L'histoire se passe en Russie, sur fond de guerres, celle qui se passe en Tchétchénie, celles qui se trament au sein des familles, celles que mènent les femmes pour sauver leurs fils soldats, avec l'aide du Comité des Mères de Soldats. Et pourtant, c'est bien une histoire d'amour que Carvalho nous relate. L'amour maternel, le premier, le plus important, le plus destructeur quand il s'éteint ou qu'il peine à naître, ou qu'il apparaît de manière détournée. Les liens du sang semblent être pour l'auteur l'essence même de tout cet amour inexplicable, celui qui pousse à tout, même à aller à l'encontre de ce qu'il faudrait faire, de ce que nous dicte la société.

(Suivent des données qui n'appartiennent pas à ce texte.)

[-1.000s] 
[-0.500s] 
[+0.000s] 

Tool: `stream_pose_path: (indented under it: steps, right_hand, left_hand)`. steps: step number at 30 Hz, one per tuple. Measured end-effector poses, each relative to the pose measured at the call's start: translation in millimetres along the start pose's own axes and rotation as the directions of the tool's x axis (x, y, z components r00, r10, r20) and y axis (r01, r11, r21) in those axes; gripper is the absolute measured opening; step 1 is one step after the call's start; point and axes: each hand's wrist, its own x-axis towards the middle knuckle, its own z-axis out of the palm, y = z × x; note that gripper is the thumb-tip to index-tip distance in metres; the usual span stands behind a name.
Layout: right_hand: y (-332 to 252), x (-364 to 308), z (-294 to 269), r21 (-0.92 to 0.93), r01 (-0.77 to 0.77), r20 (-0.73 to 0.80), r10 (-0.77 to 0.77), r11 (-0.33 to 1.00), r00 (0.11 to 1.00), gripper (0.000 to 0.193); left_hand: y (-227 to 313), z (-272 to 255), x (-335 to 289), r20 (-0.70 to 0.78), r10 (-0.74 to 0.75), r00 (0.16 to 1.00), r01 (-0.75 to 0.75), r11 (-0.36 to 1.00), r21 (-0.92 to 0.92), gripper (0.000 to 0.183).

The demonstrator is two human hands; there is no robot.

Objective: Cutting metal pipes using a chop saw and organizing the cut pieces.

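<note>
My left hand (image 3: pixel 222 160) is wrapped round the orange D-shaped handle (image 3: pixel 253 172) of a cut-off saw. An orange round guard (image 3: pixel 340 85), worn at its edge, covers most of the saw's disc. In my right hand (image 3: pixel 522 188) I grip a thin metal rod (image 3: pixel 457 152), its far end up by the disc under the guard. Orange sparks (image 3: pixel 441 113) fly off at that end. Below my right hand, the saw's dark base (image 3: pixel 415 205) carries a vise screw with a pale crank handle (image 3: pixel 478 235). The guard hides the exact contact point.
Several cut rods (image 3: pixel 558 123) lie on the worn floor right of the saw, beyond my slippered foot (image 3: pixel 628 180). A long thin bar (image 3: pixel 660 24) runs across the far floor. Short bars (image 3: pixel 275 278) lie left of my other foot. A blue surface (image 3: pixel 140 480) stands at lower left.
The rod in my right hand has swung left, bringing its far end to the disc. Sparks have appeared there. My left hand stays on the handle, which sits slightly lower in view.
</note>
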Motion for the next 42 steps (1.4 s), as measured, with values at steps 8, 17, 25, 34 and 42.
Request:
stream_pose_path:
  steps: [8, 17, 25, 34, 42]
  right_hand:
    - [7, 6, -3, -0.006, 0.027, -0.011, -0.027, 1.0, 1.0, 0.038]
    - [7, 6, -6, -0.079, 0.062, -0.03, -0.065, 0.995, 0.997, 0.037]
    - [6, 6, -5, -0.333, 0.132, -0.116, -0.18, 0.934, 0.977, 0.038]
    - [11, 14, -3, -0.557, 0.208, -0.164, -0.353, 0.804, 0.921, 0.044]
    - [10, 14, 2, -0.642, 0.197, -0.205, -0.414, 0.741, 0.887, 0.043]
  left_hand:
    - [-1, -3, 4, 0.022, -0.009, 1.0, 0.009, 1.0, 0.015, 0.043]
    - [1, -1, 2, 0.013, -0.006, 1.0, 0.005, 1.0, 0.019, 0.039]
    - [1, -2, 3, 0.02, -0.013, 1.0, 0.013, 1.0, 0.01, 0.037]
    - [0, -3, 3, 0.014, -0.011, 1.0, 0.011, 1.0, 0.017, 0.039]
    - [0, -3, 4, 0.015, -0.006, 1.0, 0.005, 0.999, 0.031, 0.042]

Carvalho nous parle aussi d'un autre amour, pur et inattendu, celui qui peut naître dans l'adversité , celui qui peut être interdit. C‘est l'amour de deux jeunes gens qui est au cœur du roman, cet amour caché et brûlant dont la flamme s'allume au milieu des décombres d'une ville en pleine reconstruction, quel beau symbole !
Avec beaucoup de sensibilité mais sans mélo,
Bernardo Carvalho signe un roman puissant, très sombre.